1961 tarihli Avrupa Sosyal Şartı’nın yerini almak üzere, Avrupa Konseyi tarafından 1996 tarihinde kabul edilen ve Türkiye tarafından 06.10.2004 tarihinde imzalanan “(Gözden Geçirilmiş) Avrupa Sosyal Şartı” bir beyan ile birlikte onaylanmasına dair 5547 sayılı kanun 27.09.2006 tarihinde Türkiye Büyük Millet Meclisi'nde kabul edildi.[5] Şartın 24 üncü ve 28 inci maddeleri konumuzla ilgilidir.
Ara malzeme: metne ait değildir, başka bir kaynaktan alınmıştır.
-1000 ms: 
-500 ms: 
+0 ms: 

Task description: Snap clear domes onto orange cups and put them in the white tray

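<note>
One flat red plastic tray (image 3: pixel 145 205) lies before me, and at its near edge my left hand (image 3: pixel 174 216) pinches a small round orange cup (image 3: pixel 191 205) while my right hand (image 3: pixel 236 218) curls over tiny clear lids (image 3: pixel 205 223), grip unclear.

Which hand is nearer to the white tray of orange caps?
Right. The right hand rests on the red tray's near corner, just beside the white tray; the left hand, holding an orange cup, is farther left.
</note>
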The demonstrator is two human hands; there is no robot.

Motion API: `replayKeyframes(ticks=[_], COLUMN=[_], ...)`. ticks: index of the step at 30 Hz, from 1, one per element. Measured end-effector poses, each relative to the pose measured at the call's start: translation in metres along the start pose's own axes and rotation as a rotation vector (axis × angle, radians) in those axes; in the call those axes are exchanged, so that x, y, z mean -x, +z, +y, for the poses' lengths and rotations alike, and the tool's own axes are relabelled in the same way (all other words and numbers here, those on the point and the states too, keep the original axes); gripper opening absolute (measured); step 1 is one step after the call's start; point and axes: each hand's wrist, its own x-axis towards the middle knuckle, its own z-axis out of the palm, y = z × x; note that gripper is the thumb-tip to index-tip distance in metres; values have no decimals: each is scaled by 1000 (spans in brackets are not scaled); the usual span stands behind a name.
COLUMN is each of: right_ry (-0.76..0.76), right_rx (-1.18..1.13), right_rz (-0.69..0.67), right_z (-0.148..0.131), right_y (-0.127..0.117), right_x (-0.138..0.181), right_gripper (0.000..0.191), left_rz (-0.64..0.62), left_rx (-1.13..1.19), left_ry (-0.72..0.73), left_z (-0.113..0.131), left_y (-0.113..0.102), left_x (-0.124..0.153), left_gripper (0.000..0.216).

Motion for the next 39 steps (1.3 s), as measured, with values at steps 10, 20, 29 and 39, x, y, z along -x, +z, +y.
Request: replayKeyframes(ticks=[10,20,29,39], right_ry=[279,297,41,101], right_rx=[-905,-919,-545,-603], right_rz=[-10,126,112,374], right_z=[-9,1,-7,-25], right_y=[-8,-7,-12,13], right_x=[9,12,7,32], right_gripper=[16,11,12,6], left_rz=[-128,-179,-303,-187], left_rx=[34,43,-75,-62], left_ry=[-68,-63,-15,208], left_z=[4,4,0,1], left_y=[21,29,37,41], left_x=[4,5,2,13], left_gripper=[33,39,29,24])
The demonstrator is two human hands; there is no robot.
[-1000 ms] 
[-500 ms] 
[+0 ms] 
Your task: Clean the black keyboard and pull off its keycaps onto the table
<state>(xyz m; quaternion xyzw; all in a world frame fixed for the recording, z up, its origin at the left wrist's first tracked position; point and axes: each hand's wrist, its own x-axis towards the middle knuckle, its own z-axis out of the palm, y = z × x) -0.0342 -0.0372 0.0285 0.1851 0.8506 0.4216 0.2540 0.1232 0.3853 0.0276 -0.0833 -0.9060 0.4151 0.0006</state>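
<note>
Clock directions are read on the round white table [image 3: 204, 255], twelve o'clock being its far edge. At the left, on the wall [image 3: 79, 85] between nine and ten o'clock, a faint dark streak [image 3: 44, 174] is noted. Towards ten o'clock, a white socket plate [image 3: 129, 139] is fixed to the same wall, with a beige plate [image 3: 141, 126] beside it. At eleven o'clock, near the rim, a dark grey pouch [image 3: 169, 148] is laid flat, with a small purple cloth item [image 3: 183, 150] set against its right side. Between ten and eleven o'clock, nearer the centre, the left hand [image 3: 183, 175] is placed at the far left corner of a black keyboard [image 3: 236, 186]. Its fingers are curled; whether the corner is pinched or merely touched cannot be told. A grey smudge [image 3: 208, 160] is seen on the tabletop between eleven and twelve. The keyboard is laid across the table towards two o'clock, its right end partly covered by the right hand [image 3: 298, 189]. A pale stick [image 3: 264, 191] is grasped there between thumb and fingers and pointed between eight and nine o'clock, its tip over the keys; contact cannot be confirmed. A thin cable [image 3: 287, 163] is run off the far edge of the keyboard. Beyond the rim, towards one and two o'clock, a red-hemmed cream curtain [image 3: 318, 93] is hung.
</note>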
Nitekim, iş sözleşmesinin sona erdiği durumlarda korunma hakkı başlığını taşıyan 24 üncü maddenin a bendinde “tüm çalışanların yetenekleri ya da davranışlarıyla bağlantılı olarak ya da işletmenin, kuruluşun ya da hizmetin işleyişinin gereklerine dayanarak, iş sözleşmelerinin geçerli nedenler olmaksızın sona erdirilemeyeceği”, b bendinde “iş sözleşmeleri geçerli bir neden olmaksızın sona erdirilen çalışanların yeterli tazminat ya da diğer uygun yardımlar alma hakkını ve bu amaçla âkit taraflar iş sözleşmesinin geçerli bir neden olmaksızın sona erdirildiğini düşünen çalışanın bağımsız bir organa başvuru hakkını güvence altına almayı taahhüt ederler.” demektedir. 28 inci madde ise işçi temsilcilerinin etkinlik veya statüsü nedeniyle kovulmalarını önlemek, görevlerini derhal ve etkili bir biçimde yerine getirmelerini sağlamak üzere gerekli imkânların sağlanmasını öngörmektedir. Görüldüğü üzere, 24 üncü madde genel olarak işçiyi feshe karşı koruma; 28 inci madde ise işçi temsilcilerinin örgütsel faaliyetlerden ötürü korunmasını sağlamayı düzenlemektedir.

B- ILO Sözleşmeleri

1- 98 Sayılı ILO Sözleşmesi

Örgütlenme ve Toplu Görüşme Hakkı Prensiplerinin Uygulanması  Hakkında 98 Sayılı Uluslararası Çalışma Sözleşmesi; Uluslararası Çalışma Örgütü tarafından 1 Temmuz 1949’da kabul edilmiş, 18 Temmuz 1951’de yürürlüğe girmiştir. Sözleşme Türkiye tarafından 8 Ağustos 1951 tarihinde 5834 sayılı kanunla onaylanmıştır[6]. Bu sözleşme, 87 sayılı Sözleşmenin tamamlayıcısı niteliğinde olup sendika ile toplu pazarlık hakkının işverenlere karşı korunmasını sağlama amacını gütmektedir[7]. 98 sayılı Sözleşme sendika özgürlüğünün zedelenmesine yönelik olarak işverenlerden gelecek olumsuz hareketlere karşı işçiyi koruma yönünden önemli bir sözleşmedir[8]. Ayrıca sözleşme, işçilerin işe alınmalarında sendikalı olup olmadıkları yönünden ayrıma tabi tutulmalarını önleme amacı taşımaktadır[9]. Sözleşmenin özellikle 1 inci maddesi, konumuz açısından önem taşımaktadır. 1 inci maddede işçilerin sendika hürriyetlerinin her türlü ayrımcılığa karşı tam bir korumadan yararlanacağı belirtilmiş bu korumanın;

2-a: Bir işçinin çalıştırılmasını bir sendikaya girmemesi veya bir sendikadan çıkması şartına bağlı tutmak;

2-b: İşçinin sendika üyeliği veya çalışma saatleri dışında ya da işverenin onayıyla çalışma saatlerinde sendikal faaliyetlere katılmasından ötürü bir işçiyi işten çıkarmak veya başka suretle ona zarar vermeye yönelik hareketlere ilişkin hususlarda uygulanacaktır. Sözleşmenin bu maddesi işçiyi sendikalı olması veya sendikal faaliyetleri dolayısıyla işten çıkarılmasına engel olmak yönünden işverene karşı korumaktadır.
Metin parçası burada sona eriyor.